Only lines containing "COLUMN" are wanted from the data below. Copy those lines.

> _SOURCE MATERIAL_
· · ·
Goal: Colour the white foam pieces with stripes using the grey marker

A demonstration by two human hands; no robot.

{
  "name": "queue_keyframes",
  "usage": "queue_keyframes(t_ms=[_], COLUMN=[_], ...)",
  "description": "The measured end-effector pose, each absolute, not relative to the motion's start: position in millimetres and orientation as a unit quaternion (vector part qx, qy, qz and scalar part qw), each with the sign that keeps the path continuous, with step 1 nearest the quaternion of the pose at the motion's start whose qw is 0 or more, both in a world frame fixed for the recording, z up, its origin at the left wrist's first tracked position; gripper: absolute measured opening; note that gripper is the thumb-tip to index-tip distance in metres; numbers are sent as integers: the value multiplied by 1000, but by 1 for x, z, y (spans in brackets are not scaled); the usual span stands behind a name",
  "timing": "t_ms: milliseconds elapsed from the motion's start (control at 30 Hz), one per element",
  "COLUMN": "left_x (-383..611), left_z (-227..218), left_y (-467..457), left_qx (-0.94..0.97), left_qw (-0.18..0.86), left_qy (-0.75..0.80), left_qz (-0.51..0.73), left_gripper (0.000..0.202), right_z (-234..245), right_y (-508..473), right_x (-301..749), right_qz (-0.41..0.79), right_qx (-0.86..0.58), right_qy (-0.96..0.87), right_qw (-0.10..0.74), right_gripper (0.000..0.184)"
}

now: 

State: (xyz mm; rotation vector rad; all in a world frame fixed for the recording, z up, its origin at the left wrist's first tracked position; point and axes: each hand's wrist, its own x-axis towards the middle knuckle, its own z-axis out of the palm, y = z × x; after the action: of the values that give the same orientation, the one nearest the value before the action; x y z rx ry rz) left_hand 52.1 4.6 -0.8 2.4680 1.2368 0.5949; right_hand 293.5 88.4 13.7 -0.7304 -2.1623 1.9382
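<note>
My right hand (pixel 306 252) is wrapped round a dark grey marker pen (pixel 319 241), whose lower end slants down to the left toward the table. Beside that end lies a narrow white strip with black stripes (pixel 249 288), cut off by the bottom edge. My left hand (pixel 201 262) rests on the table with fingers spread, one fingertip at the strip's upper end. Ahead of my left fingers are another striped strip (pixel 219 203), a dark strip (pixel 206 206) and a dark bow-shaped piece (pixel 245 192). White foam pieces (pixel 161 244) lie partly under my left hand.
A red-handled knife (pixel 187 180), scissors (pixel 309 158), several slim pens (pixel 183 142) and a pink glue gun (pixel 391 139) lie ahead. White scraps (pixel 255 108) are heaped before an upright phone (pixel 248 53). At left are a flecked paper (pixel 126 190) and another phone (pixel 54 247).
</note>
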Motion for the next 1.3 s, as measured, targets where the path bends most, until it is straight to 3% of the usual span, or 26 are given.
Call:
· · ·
> _ANSWER BELOW_
  "usage": "queue_keyframes(t_ms=[_], COLUMN=[_], ...)",
  "COLUMN": "left_x (-383..611), left_z (-227..218), left_y (-467..457), left_qx (-0.94..0.97), left_qw (-0.18..0.86), left_qy (-0.75..0.80), left_qz (-0.51..0.73), left_gripper (0.000..0.202), right_z (-234..245), right_y (-508..473), right_x (-301..749), right_qz (-0.41..0.79), right_qx (-0.86..0.58), right_qy (-0.96..0.87), right_qw (-0.10..0.74), right_gripper (0.000..0.184)"

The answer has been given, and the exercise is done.